As with anything in life, good things take time.  Councils are in the process of rolling out and implementing these plans now.  The effects will not be immediate, but they need to be given a chance to actually work. 

It must also be remembered that for many areas, it is as much about maintaining the already good water quality that exists – this is not allowed to deteriorate.  For those few areas where improvement is needed, the plans bite much harder, and that it totally appropriate.

The fact that all of this has occurred seems to have been completely overlooked by many, and it’s not just politicians I’m referring too. 

How are we meeting our environmental obligations already?
Figures provided by Irrigation New Zealand show that since 2011:
  • $10 million invested in audited Farm Environment Plans;   
  • $600 million invested by existing irrigators upgrading to modern, efficient irrigation systems;
  • $18 million invested in precision irrigation technologies;
  • $15 million invested in installing irrigation decision-making technologies;
  • More than 24,000 kilometres of our waterways have already been fenced off to exclude stock at a cost of $220 million. 
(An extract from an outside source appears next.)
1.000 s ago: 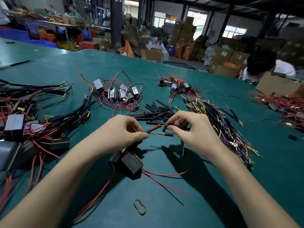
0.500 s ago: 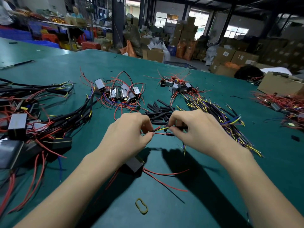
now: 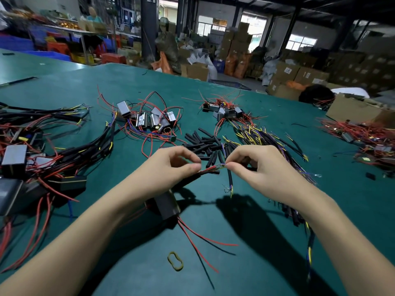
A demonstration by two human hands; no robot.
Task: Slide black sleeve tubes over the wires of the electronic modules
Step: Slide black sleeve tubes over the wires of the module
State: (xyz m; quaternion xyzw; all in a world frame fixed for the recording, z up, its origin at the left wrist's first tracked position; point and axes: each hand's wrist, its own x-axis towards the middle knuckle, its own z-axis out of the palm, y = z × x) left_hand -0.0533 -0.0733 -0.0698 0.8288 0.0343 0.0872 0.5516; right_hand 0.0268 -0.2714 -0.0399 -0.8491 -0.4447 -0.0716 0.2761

As we continue to meet our environmental obligations, you can only expect these numbers to increase.  It is noted that this expenditure is all on farm, reinforcing the point that water quality will be addressed at the farm level. 

Looking Forward
Regional Councils need to continue to implement their plans. This may seem like an obvious thing to state, but it’s true nonetheless.  Consistent messages and enforcement from the regulatory bodies will be a must.

I believe that many farmers are on board with GMP (the on-farm practices) despite still being largely ignorant or merely confused by the new environmental regulations.  Education is still key to the success of this stuff, and that has to come from all involved – banks, valuers, real estate agents, farm advisors, customers… anybody involved with the farm.  And, many farmers are being innovative and taking up technology where it is available.  You only have to look at the statistics above regarding the investment to date in irrigation upgrades and precision irrigation technologies.  

And last, but not least, time, time, time.  To quote Rachel Hunter from her Pantene ad, “it doesn’t happen overnight, but it will happen”, and it is happening.  Get on board, and keep it up.